Cobb potajemnie nagrywał zespół, gdy pracowali nad swoimi pomysłami – to właśnie te dema ostatecznie pojawiły się na albumie, ponieważ uchwyciły ich w idealnym stanie. Nie było w tym presji, a sama pasja do muzyki. – Cobb nauczył nas, jak bardziej ufać samym sobie – mówi Wagner. – Zawsze zajmuje nam to sporo czasu, bo na wiele sposobów jesteśmy dla siebie niezwykle surowi. Wziął całą tę niepewność i po prostu wyrzucił ją przez okno.
Członkowie czuli także większą swobodę, jeśli chodzi o eksperymenty z instrumentami i pisaniem tekstów. Najnowszy singiel „Meeting the Master” powstał w studiu po tym, jak Wagner napisał progresję akordów na akustycznej barytonowej gitarze. Później reszta zespołu dodała do tego własne partie.
Jake postanowił pobawić się różnymi technikami, takimi jak alternatywne strojenie i akcesorium gitarowe B-Bender, które można usłyszeć w rozległym, psychodelicznym „Fate of the Faithful”. Jak wspomina: – Było wiele rzeczy, które sprawiły, że zacząłem inaczej myśleć i pisać. Wprowadziły mnie na terytorium, którego nie oferuje sześć strun i standardowo nastrojona gitara.
Po ukończeniu większości płyty, zaprzestali nagrań i wyruszyli w światową trasę koncertową. Kiedy na początku 2023 roku przyszedł czas na ukończenie albumu, dołączyli do Cobba w jego rodzinnym Savannah w stanie Georgia.

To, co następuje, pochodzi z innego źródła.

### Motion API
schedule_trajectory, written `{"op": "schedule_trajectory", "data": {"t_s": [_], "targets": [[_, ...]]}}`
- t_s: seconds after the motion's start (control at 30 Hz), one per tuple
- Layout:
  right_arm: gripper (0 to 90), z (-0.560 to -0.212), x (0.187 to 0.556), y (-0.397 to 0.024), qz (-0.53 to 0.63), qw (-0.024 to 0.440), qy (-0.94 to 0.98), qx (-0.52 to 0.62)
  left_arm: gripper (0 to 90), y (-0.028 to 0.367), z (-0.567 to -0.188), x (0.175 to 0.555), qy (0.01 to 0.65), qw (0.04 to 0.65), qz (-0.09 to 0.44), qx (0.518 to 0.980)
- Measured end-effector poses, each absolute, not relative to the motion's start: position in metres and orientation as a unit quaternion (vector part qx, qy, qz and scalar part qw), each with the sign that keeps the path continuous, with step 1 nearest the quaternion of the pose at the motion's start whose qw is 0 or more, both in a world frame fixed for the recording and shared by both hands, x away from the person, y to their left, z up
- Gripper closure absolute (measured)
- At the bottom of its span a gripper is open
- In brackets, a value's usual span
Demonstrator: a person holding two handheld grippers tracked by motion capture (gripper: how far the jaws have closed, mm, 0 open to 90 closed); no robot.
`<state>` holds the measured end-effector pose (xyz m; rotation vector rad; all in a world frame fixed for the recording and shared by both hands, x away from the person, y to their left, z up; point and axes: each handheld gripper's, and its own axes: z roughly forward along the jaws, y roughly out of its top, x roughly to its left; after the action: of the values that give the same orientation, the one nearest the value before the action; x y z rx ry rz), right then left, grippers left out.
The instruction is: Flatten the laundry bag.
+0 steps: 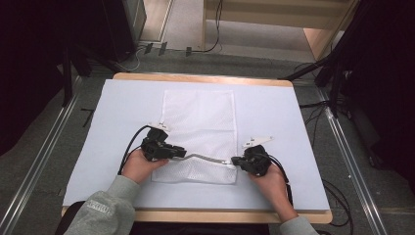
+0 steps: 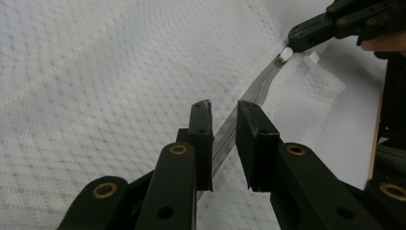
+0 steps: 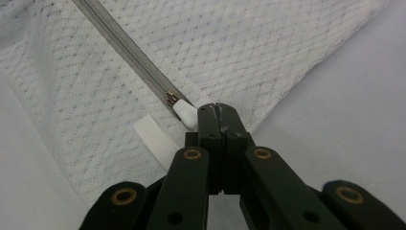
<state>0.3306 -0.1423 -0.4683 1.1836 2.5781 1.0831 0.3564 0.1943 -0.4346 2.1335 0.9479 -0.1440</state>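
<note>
The right gripper [image 3: 216, 111], jaws clamped on the white zipper pull [image 3: 186, 114], anchored the mesh bag's [image 1: 198, 120] near-right corner; the zipper [image 1: 205, 157] ran leftward between the left gripper's [image 2: 224, 111] parted jaws.

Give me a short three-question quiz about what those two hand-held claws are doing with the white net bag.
1. True or false: the right gripper has its jaws closed on the white zipper pull.
2. What runs between the left gripper's jaws?
A. a blue cord
B. the zipper strip
C. a metal spoon
3. What does the mesh bag lie on?

Key
1. True: the jaws meet at the pull.
2. B; the jaws stand apart around the strip, not pressing it.
3. A white mat covering the wooden table.
</note>
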Motion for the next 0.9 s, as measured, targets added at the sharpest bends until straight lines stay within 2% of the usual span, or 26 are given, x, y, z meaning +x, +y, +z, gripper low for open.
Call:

Zróżnicowane, ale i uzupełniające się osobowości członków zespołu Greta Van Fleet przyczyniły się do ich ogromnego sukcesu. Są ulubieńcami rockowych stacji – mają pięć singli #1, sprzedali łącznie 3,5 miliona albumów i zgromadzili ponad 2,3 miliardy streamów.
Nadchodzący album „Starcatcher” to most pomiędzy dwoma światami – światem Grety Van Fleet na scenie oraz ich prawdziwym życiem. Jeszcze nigdy nie byli tak autentyczni.